3.3 Association of Primary Performance with Pre-primary Quality

Finally, children’s primary 1 literacy and math performance outcomes were correlated with ratings of overall quality and of four relevant quality ratings assigned to their former pre-primary while they were enrolled; namely interaction, language, numbers, and play quality. These domains are conceptually most meaningfully related to literacy and math performance, and have been empirically associated in past research (Aboud & Hossain, 2011; Aboud et al., 2016; Sylva et al., 2006). Again, because performance differed by county but not by Madrasa and non-Madrasa program, separate country analyses were conducted combining children who had graduated from both programs.

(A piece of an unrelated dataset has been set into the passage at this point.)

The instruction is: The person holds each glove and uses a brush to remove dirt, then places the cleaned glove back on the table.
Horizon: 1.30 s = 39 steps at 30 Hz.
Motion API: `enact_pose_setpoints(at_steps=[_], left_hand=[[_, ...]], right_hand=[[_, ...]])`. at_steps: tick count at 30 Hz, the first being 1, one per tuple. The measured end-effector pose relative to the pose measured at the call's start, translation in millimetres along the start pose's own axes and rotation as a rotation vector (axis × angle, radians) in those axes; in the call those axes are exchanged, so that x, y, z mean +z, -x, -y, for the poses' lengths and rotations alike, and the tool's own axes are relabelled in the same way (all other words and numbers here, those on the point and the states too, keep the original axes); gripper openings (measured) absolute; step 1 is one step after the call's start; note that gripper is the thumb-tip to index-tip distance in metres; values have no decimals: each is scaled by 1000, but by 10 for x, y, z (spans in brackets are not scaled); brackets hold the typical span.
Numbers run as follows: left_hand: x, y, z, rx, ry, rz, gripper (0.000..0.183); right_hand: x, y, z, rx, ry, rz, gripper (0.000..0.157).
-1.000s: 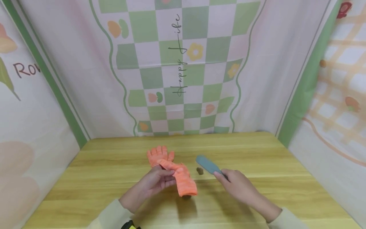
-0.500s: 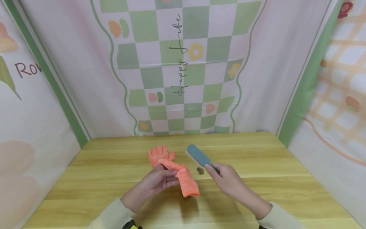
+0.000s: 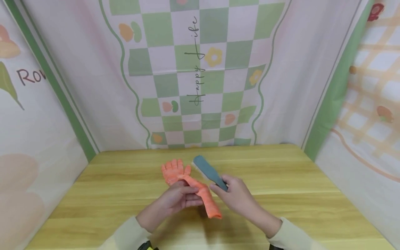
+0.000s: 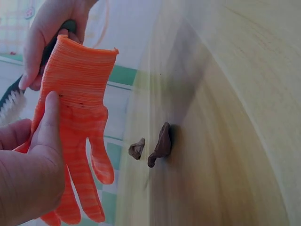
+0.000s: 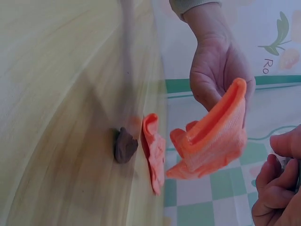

The multilevel linear regression program from MPlus 7 (Muthén and Muthén, 2015) was used. Adjustments were made for clusters, namely pre-primaries, and for covariates such as child’s age and mother’s education which were found to differ across pre-primaries. Adjusted standardized beta coefficient estimates, yielded by the analysis, served as effect sizes for the association between quality and child outcomes (Nieminen et al., 2013). Table 4 presents standardized coefficients and their p values by country for literacy and math. One measure of executive function, namely digit span, was strongly associated with overall quality, interaction and language (standardized coefficients ranged from 0.42 to 0.51, p < .01) in Uganda but not in Kenya or Zanzibar.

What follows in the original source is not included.